No-one cares about your gap-year

A gap year is just a twelve month course in being a prick, writes STEVE WRIGHT


Some people who took a gap year will have good anecdotes; that’s just probability. So if you got mauled by a bull in Spain, or got kidnapped by pirates in Somalia then congratulations on a fruitful year of formative experience. However, if, like the rest of us, your anecdotes are about as edifying as listening to traffic. Please stop repeating them.

And that is the issue. I am ambivalent about Gap Years. But, like the rest of the population, I can’t stand hearing about the same year of mediocrity day after day after day. And repetitive anecdotes and tenuously tangential statements that start, ‘this reminds me of this one time, on my gap year’ are annoying; but they are the tip of the gappy iceberg.

It only tastes authentic with an Instagram filter.

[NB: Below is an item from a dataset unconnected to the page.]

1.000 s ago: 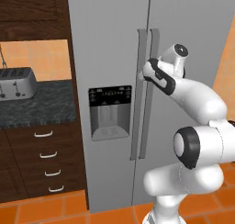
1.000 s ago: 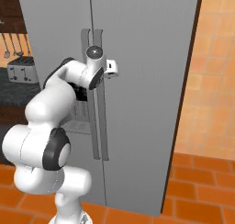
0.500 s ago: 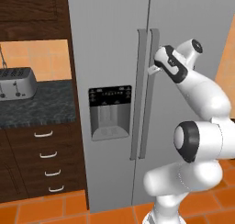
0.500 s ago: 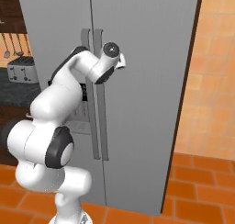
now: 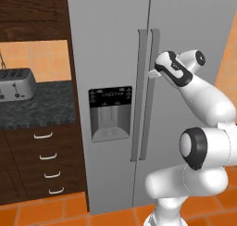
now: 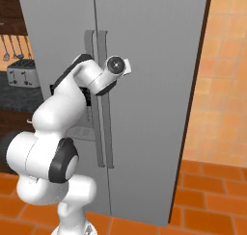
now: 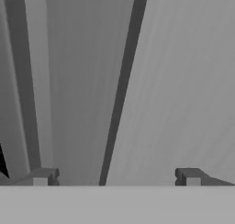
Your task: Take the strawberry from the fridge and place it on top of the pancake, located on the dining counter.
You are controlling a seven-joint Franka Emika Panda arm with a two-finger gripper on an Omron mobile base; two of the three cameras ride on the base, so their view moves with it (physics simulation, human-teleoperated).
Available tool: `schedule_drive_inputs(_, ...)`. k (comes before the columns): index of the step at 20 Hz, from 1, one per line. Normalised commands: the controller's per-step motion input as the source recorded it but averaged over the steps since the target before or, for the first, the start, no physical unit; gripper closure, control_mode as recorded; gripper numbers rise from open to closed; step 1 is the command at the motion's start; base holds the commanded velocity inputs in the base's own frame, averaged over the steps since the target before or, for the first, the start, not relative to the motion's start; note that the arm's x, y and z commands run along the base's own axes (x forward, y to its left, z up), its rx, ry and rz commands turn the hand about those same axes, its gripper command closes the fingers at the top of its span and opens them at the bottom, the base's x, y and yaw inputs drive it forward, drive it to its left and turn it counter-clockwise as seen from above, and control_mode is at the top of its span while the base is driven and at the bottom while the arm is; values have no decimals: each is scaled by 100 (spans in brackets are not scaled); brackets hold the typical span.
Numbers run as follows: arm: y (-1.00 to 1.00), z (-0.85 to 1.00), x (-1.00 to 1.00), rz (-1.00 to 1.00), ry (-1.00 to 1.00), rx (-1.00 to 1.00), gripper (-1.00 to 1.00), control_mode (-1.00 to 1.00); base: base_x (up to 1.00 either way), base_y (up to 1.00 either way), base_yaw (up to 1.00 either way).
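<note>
So the arm is up against the fridge (image 5: 115, 81) right now — both grey doors are shut, with the two long vertical handles (image 5: 147, 91) running down the middle seam. The claw (image 7: 114, 177) is spread wide open and has hold of nothing; in the hand view its two dark fingertips (image 7: 43, 176) sit far apart at the bottom, one on each side of a handle edge, with plain grey door surface behind them. From the left base view the hand is right at the upper part of the right door's handle, just beside it, though I can't tell for sure if anything is actually touching. The black-panelled water dispenser (image 5: 110, 113) sits in the left door, lower than the hand. Left of the fridge there's a dark speckled worktop (image 5: 37, 107) with a silver toaster (image 5: 16, 84) on it and dark brown drawers (image 5: 46, 160) underneath — orange tile floor (image 6: 207, 200) below and an orange tiled wall (image 6: 224, 75) off to the right in the right base view.
</note>
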Motion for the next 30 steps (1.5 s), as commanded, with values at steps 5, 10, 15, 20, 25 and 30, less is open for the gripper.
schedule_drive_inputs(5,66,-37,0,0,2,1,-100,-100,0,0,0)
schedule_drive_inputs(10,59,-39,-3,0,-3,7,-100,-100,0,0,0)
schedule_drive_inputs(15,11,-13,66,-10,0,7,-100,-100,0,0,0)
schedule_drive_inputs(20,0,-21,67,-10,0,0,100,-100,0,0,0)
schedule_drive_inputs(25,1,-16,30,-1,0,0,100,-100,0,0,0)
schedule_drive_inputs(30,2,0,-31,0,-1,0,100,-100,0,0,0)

There’s also the obsession with gap year stash. I don’t care if you have a ring from a mountain temple in the middle of god knows where in Tibet. I do care if you mention it every time I see you. And you don’t need to wear that Himalya 2013 Trecking T-Shirt every other evening either. Another symptom of post-gapyear-verbal diarrhoea is a whimsical staring into the distance or stamping of a foot followed by ‘I just wish I was back on my Gap Year.’ You wish you weren’t in a place where you had to work everyday and could mess about with time on your hands and probably get a sun tan. Congratulations, you are on a par with the rest of sane humanity.

Then there’s the most irritating. The post gap year culinary conversion. This generally manifests itself in one of two ways. The ‘I just suddenly saw everything again for the first time so I became a vegan/vegetarian/pescetarian/frutarian/etc/’ This is harmless enough. Unless, as discussed above, they insist on brining it up every time they cram their mouth with cous-cous or stare dolefully at a bacon sandwich.

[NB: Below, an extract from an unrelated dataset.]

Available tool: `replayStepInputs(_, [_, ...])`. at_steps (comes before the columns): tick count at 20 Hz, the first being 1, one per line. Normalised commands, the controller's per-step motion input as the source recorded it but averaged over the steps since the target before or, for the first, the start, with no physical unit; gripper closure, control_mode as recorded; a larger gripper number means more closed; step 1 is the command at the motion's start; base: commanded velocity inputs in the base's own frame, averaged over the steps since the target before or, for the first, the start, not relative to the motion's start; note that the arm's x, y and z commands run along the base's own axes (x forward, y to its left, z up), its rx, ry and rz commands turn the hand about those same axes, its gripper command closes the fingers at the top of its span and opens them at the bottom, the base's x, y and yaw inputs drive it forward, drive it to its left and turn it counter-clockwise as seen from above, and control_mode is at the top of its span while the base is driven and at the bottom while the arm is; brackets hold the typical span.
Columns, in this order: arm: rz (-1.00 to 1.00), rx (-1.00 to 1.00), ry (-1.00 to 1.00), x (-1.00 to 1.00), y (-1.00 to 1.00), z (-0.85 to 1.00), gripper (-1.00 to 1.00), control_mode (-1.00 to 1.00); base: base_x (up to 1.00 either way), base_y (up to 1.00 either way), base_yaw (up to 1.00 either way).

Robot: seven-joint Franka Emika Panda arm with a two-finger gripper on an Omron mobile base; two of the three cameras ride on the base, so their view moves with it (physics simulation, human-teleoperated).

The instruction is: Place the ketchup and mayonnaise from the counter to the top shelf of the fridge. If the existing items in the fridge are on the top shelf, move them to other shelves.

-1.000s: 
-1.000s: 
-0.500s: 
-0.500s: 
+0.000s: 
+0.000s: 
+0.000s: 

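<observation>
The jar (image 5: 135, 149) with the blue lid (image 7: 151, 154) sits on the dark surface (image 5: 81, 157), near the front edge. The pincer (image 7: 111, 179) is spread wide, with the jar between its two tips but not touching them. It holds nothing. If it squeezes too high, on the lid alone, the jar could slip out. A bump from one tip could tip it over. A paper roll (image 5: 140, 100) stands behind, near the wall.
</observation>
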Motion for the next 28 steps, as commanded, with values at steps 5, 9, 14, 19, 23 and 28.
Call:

Phallus wielding Buddhas. An essential gap year component.

The second culinary conversion is what I shall term the ‘meh attitude’. There is nothing more irritating than going for a curry or chinese (insert any other foreign food stuff here for the sake of political correctness) and hearing, ‘this is pretty good; but you should try these when are they made properly- on my gap year they were amazing, and they were so cheap, and..’ At this point I politely excuse myself and go to vomit in the toilet. A toilet that was no doubt infinitely more interesting on your Gap Year.